WORK ORDER: Which lines in the data below contain the string "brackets"? Show each one.

Entries taken from a collection:
# # # # #

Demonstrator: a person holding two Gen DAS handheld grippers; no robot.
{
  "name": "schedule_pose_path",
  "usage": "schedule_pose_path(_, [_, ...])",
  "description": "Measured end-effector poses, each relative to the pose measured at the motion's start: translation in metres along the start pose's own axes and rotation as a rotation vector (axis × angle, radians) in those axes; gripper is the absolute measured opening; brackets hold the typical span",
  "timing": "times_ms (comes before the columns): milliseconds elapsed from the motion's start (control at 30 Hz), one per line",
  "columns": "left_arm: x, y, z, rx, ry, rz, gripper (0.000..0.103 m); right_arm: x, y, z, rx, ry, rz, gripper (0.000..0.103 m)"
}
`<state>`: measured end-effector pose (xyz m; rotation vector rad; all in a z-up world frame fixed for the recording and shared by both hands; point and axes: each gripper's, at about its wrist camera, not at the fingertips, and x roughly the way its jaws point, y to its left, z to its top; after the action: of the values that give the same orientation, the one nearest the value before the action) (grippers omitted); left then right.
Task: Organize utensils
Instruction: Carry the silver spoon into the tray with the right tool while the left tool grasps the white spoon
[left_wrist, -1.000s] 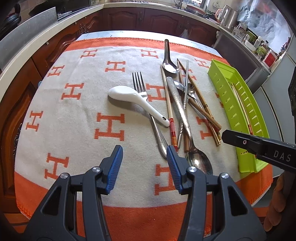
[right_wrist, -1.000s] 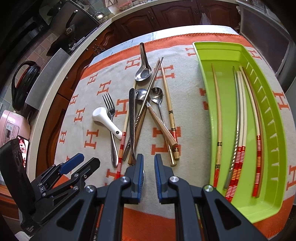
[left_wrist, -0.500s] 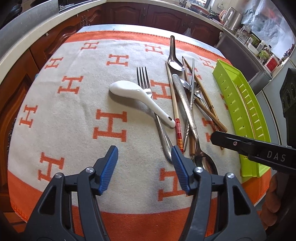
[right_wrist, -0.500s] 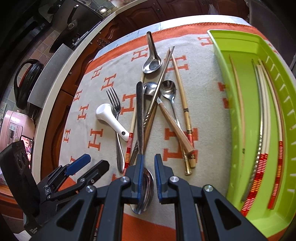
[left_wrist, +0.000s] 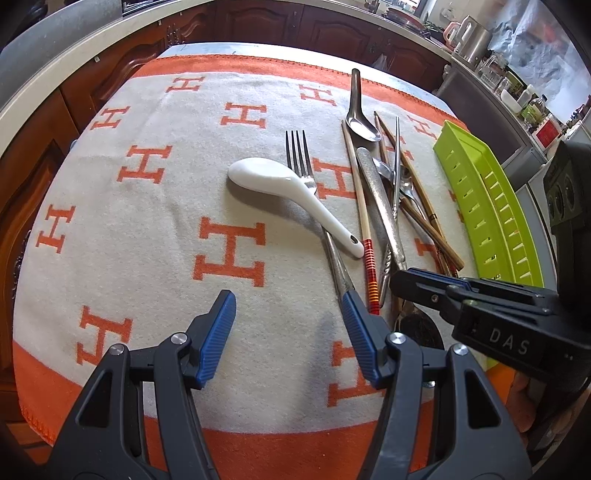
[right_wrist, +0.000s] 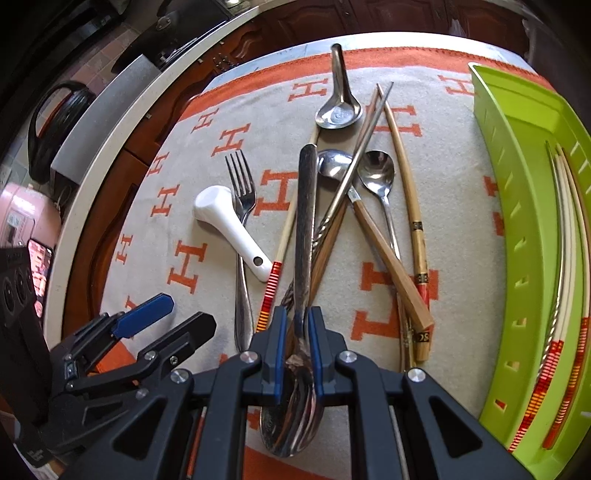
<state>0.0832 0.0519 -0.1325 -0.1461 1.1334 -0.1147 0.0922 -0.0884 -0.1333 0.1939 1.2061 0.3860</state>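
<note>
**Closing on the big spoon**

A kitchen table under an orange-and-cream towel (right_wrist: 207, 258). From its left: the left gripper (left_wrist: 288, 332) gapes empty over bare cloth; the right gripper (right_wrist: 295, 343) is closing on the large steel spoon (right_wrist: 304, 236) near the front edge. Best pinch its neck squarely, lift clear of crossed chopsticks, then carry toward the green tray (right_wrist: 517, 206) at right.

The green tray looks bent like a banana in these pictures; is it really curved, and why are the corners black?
Right wrist view: the fisheye lens bows the green tray and the counter edge; left wrist view: same bowing, with black corners where the round image ends.
</note>
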Motion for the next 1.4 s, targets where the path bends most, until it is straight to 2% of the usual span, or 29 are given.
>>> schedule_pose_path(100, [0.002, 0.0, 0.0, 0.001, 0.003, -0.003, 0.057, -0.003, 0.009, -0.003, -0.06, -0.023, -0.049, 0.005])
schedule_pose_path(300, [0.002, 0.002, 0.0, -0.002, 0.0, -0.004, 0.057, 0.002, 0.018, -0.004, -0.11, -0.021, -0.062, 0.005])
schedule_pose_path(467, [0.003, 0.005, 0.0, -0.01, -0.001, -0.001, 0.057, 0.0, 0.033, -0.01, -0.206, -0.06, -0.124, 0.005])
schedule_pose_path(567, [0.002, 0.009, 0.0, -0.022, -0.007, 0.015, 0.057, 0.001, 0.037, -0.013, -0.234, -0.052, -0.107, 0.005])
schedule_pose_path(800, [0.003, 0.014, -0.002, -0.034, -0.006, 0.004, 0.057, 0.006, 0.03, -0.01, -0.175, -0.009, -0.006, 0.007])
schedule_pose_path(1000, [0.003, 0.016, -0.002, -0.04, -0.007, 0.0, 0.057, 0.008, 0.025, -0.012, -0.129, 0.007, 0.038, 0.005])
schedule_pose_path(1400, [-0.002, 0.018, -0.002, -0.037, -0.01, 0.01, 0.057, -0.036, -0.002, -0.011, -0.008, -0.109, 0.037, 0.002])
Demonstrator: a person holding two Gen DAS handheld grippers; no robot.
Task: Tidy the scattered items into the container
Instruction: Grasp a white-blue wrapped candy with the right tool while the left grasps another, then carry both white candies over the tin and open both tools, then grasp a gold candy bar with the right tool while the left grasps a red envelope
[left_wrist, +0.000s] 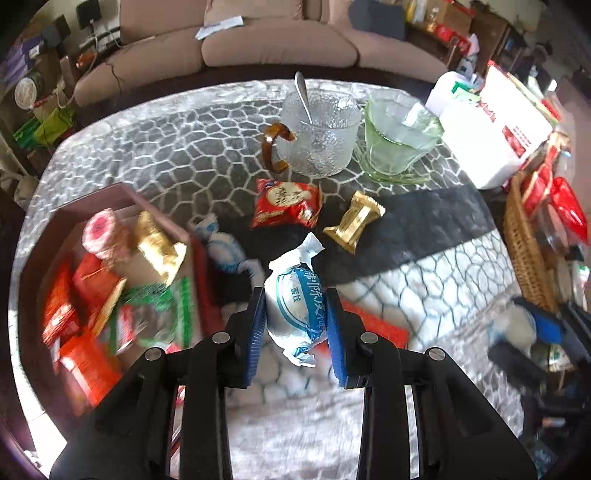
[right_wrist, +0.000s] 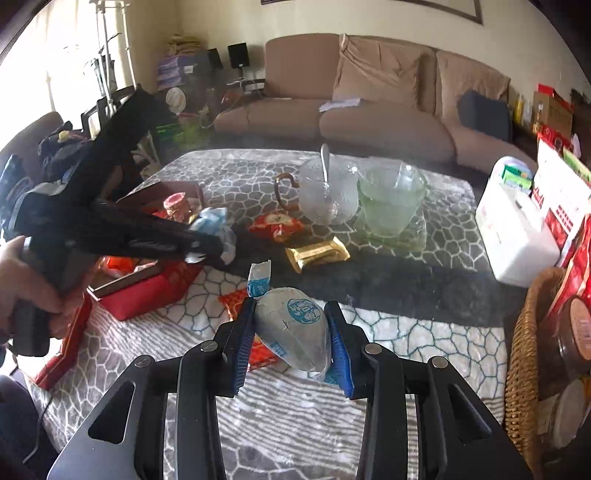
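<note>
Living room, beige sofa (right_wrist: 369, 110) behind; low table under a grey cobble-pattern cloth (left_wrist: 177, 147), snacks scattered on it; red container box (left_wrist: 122, 199) sits at the table's left, already part-filled with red, gold and green packets.

Step in hand: both grippers loaded, carry-to-box phase; left gripper (left_wrist: 297, 332) has its blue pads pressed on a white-and-blue wrapped snack (left_wrist: 295, 306), jaws narrowed to the packet's width, packet clear of the cloth; right gripper (right_wrist: 291, 336) clamps a grey-green round wrapped snack (right_wrist: 295, 325) with a blue stamp, jaws partly closed around it, twisted wrapper end sticking up.

Next move, as I judge it: swing each load over the box opening and let go above the pile; left is nearer, box just beside it, so left likely drops first; right needs to cross leftward, and in the right wrist view the left gripper body lies across that path — collision risk if both go together.

Still loose on the table: red snack packet (left_wrist: 286, 205), gold bar packet (left_wrist: 354, 221), blue-white candy (left_wrist: 225, 247) beside the box wall; flat red-orange packet (right_wrist: 236, 299) under the right gripper.

Not task items, keep clear: frosted glass cup with spoon (left_wrist: 317, 133), amber handle; green glass bowl (left_wrist: 399, 140); white carton (left_wrist: 491, 136); wicker basket (left_wrist: 524, 243) at right edge.
</note>
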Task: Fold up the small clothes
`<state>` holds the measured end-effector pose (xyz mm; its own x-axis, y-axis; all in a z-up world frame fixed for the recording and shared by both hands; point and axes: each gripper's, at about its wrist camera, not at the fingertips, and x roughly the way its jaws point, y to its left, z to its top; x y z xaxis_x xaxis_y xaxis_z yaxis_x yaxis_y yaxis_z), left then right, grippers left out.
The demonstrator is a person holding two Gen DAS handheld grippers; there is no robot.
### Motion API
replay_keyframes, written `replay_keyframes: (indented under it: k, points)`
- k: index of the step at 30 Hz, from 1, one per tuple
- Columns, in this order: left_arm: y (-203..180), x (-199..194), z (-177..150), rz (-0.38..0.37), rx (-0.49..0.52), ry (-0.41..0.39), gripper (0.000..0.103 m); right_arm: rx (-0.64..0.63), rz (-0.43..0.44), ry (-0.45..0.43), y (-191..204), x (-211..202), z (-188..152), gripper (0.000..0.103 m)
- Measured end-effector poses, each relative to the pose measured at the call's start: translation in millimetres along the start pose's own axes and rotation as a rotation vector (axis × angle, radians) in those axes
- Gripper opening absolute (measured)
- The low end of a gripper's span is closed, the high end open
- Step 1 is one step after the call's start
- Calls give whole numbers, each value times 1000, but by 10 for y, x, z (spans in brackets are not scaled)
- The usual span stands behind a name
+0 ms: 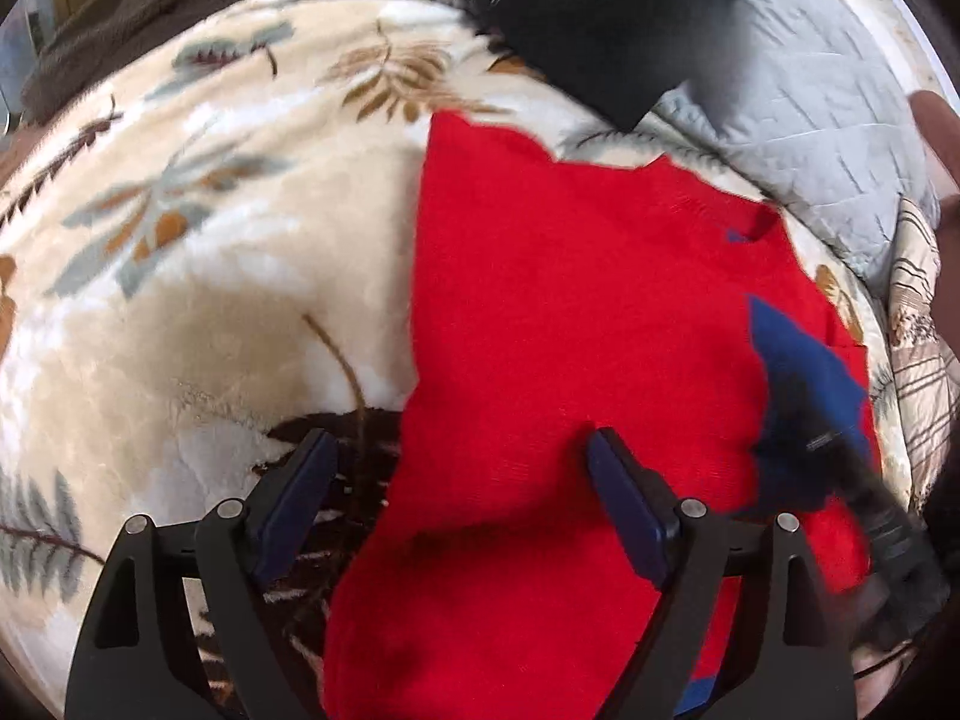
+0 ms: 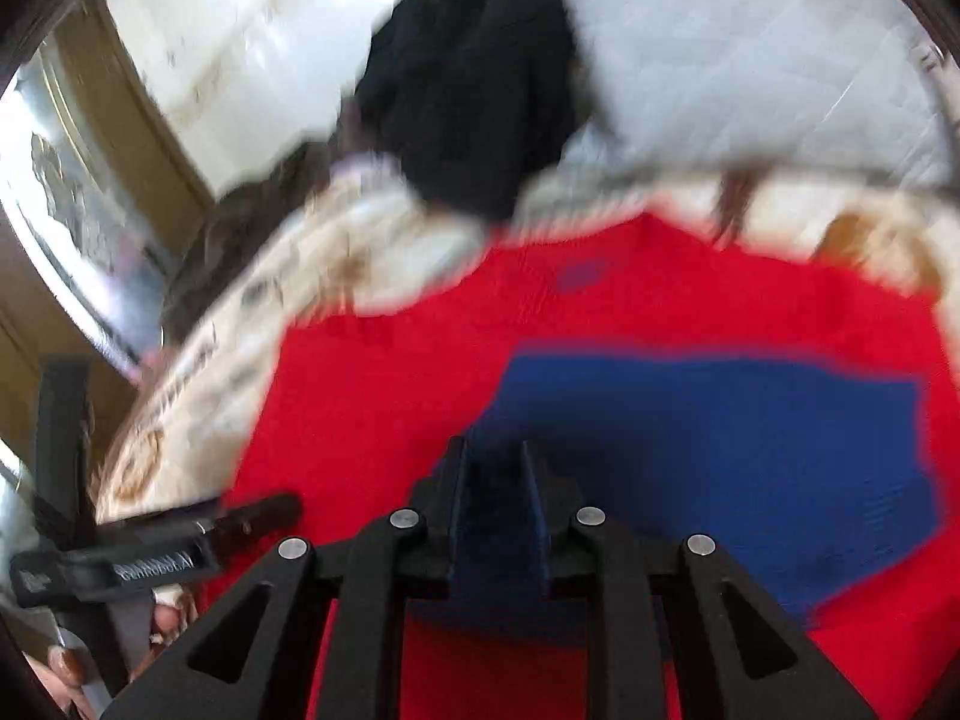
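left claw spread, right claw pinching red garment

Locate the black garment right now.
The black garment lies at the top of both wrist views, beyond the red garment's far edge, overlapping the floral blanket and grey quilt.

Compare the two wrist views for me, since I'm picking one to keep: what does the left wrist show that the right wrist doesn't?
Only the left wrist view shows the open left gripper over the red garment, plus the leaf print of the blanket clearly. Only the right wrist view shows the right gripper nearly closed, blue fabric between its fingers, and the wide blue panel. Both share the red garment, blanket and black clothing.
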<state>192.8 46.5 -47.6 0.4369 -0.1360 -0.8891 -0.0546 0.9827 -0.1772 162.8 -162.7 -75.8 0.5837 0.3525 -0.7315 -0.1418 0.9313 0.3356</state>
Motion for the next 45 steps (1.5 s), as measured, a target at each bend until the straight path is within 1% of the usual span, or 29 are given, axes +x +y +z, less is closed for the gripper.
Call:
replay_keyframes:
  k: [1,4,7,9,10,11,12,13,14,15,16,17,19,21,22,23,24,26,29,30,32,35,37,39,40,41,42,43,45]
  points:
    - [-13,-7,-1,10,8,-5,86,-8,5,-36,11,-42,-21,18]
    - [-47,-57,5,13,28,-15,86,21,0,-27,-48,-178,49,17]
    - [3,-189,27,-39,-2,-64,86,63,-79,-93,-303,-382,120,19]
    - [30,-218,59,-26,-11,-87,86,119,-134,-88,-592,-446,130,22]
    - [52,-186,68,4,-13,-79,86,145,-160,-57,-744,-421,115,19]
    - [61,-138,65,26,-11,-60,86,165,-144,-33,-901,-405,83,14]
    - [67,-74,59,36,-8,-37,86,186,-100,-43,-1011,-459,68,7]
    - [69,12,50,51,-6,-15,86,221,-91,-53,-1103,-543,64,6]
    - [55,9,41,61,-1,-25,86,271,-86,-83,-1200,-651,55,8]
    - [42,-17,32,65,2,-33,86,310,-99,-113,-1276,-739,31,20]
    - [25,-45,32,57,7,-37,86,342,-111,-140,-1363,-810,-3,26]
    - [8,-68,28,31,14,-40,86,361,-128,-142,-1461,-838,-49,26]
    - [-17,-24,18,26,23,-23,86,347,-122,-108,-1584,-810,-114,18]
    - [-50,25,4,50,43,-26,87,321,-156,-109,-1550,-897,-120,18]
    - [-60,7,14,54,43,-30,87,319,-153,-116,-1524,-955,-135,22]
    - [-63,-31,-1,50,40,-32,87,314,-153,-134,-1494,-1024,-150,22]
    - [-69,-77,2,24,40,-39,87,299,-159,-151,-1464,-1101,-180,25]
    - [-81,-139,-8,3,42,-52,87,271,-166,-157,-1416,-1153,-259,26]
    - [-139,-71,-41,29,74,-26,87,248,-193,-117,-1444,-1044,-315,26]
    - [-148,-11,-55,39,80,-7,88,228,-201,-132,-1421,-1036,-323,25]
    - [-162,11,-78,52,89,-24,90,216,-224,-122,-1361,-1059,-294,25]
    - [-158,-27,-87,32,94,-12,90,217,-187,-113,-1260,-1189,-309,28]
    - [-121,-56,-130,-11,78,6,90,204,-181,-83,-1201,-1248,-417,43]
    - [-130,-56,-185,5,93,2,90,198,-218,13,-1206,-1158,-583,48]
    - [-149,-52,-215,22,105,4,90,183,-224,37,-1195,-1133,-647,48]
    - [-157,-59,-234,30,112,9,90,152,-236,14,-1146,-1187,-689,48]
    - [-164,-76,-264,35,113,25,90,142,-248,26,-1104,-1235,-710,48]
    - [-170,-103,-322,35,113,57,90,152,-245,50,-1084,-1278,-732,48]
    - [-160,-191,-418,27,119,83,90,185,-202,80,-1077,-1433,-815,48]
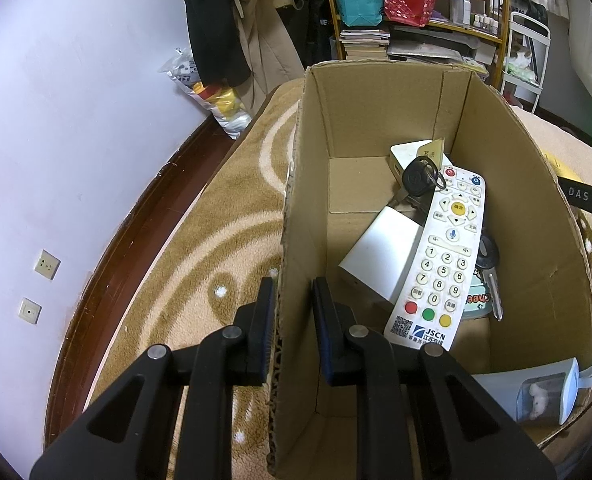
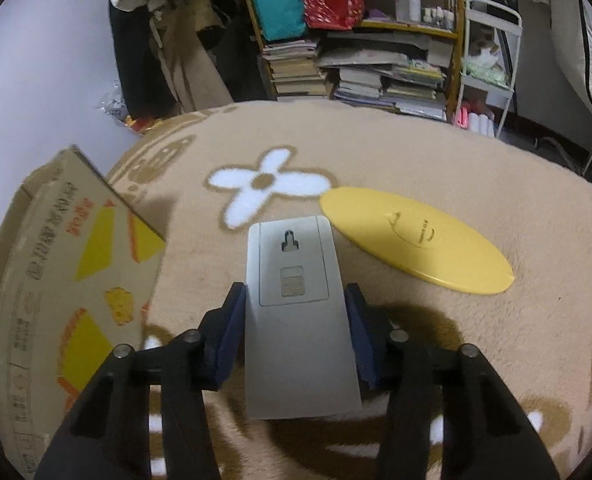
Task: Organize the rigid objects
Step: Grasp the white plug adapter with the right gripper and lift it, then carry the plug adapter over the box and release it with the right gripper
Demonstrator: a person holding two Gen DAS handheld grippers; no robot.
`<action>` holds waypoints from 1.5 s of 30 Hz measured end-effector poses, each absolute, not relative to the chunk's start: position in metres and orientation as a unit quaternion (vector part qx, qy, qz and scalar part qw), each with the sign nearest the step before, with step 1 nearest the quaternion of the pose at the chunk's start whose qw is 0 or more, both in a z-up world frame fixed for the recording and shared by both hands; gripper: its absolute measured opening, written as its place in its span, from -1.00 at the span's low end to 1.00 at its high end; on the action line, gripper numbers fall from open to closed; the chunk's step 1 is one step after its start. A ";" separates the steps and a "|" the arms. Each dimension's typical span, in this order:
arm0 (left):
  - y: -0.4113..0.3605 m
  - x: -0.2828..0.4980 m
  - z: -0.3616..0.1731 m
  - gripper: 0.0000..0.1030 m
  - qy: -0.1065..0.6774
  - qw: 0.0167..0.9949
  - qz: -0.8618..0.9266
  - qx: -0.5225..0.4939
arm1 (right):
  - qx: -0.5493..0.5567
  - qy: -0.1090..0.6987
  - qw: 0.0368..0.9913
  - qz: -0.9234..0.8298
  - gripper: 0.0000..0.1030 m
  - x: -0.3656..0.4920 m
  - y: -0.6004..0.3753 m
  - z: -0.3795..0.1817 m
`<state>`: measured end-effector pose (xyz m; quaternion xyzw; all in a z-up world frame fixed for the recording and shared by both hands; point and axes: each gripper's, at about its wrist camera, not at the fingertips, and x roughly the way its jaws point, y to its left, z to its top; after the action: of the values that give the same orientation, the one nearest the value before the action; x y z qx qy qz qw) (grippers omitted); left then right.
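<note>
An open cardboard box (image 1: 375,120) stands on a tan rug (image 1: 216,208). My left gripper (image 1: 292,292) is shut on its left wall, one finger outside and one inside. Inside lie a white remote (image 1: 443,264), a black car key (image 1: 417,178), a white block (image 1: 379,256), a second key (image 1: 489,264) and a small white box (image 1: 405,152). My right gripper (image 2: 294,296) is shut on a grey-white device (image 2: 296,340), held above the rug with its back side showing a hanging slot and a cover. The box (image 2: 56,280) is to its left.
A yellow oval lid (image 2: 415,236) lies on the rug (image 2: 375,152) just right of the held device. A pale blue gadget (image 1: 547,392) sits by the box's near right corner. Shelves of books (image 2: 355,72), bags and hanging coats (image 1: 216,20) line the far side.
</note>
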<state>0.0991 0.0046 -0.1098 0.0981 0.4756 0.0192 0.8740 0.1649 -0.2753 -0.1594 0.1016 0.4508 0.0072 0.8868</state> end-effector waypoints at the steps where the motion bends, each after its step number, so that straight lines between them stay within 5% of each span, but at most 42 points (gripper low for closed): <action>1: 0.006 0.099 -0.110 -0.63 0.475 0.874 0.020 0.099 | 0.100 0.448 0.889 0.009 0.00 0.164 -0.273 -0.156; 25: 0.009 0.100 -0.107 -0.63 0.475 0.874 0.020 0.101 | 0.059 0.345 0.928 0.131 0.00 0.139 -0.188 -0.057; 45: 0.008 0.104 -0.108 -0.63 0.476 0.874 0.019 0.097 | 0.012 0.379 0.905 0.192 -0.01 0.135 -0.141 -0.078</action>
<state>0.1036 0.0078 -0.1083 0.0969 0.4757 0.0185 0.8740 0.1347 -0.1406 -0.0778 0.0118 0.3794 0.1924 0.9049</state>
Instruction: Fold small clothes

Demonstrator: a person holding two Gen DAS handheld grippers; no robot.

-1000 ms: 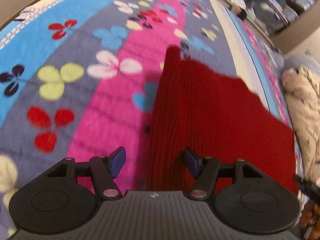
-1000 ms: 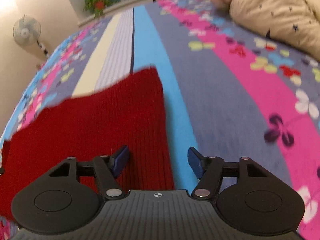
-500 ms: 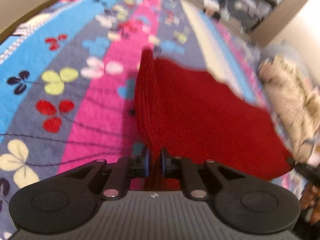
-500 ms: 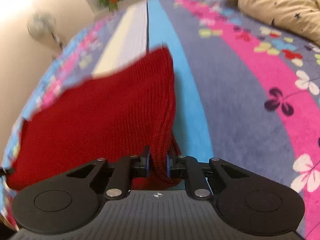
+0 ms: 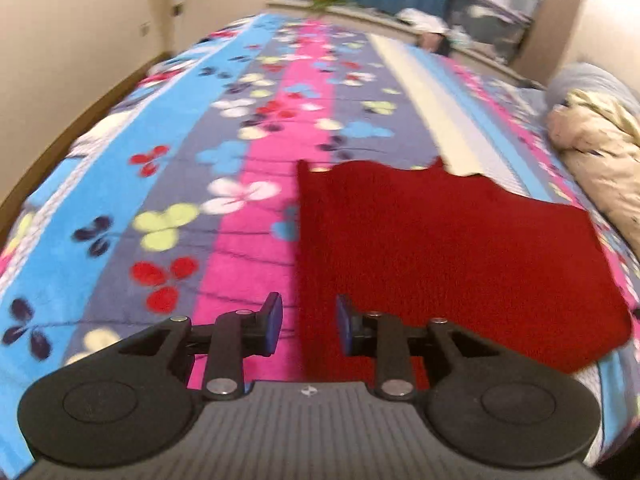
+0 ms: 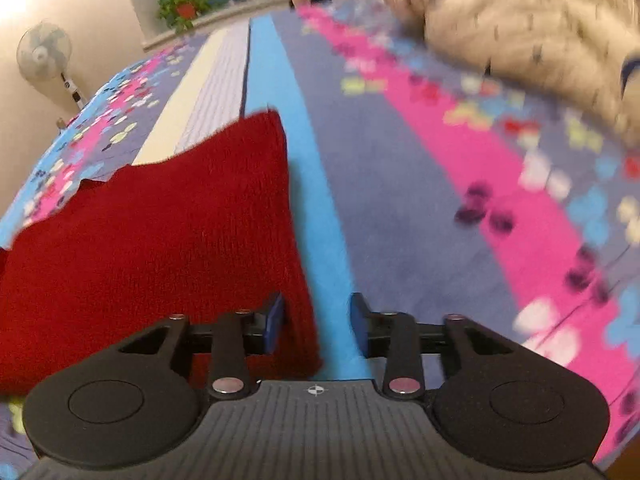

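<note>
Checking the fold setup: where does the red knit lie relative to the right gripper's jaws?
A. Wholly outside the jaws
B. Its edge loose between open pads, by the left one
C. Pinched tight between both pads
B: the right gripper stands open, the knit's edge near its left pad, apart from the other.

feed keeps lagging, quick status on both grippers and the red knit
Left hand-held gripper and right hand-held gripper open, jaws just parted, gripping nothing. Red knitted garment flat on the flowered striped bedspread, edges between jaws. Nothing in the way.
</note>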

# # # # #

RESPONSE BELOW:
  "description": "Measured end-effector poses, each relative to the pose measured at the motion's start: translation in metres along the start pose's own axes and rotation as a rotation vector (axis × angle, radians) in those axes; gripper is the absolute measured opening; brackets hold the typical span",
- Calls give whole numbers, each value times 1000, but by 10 for y, x, z (spans in brackets are not scaled)

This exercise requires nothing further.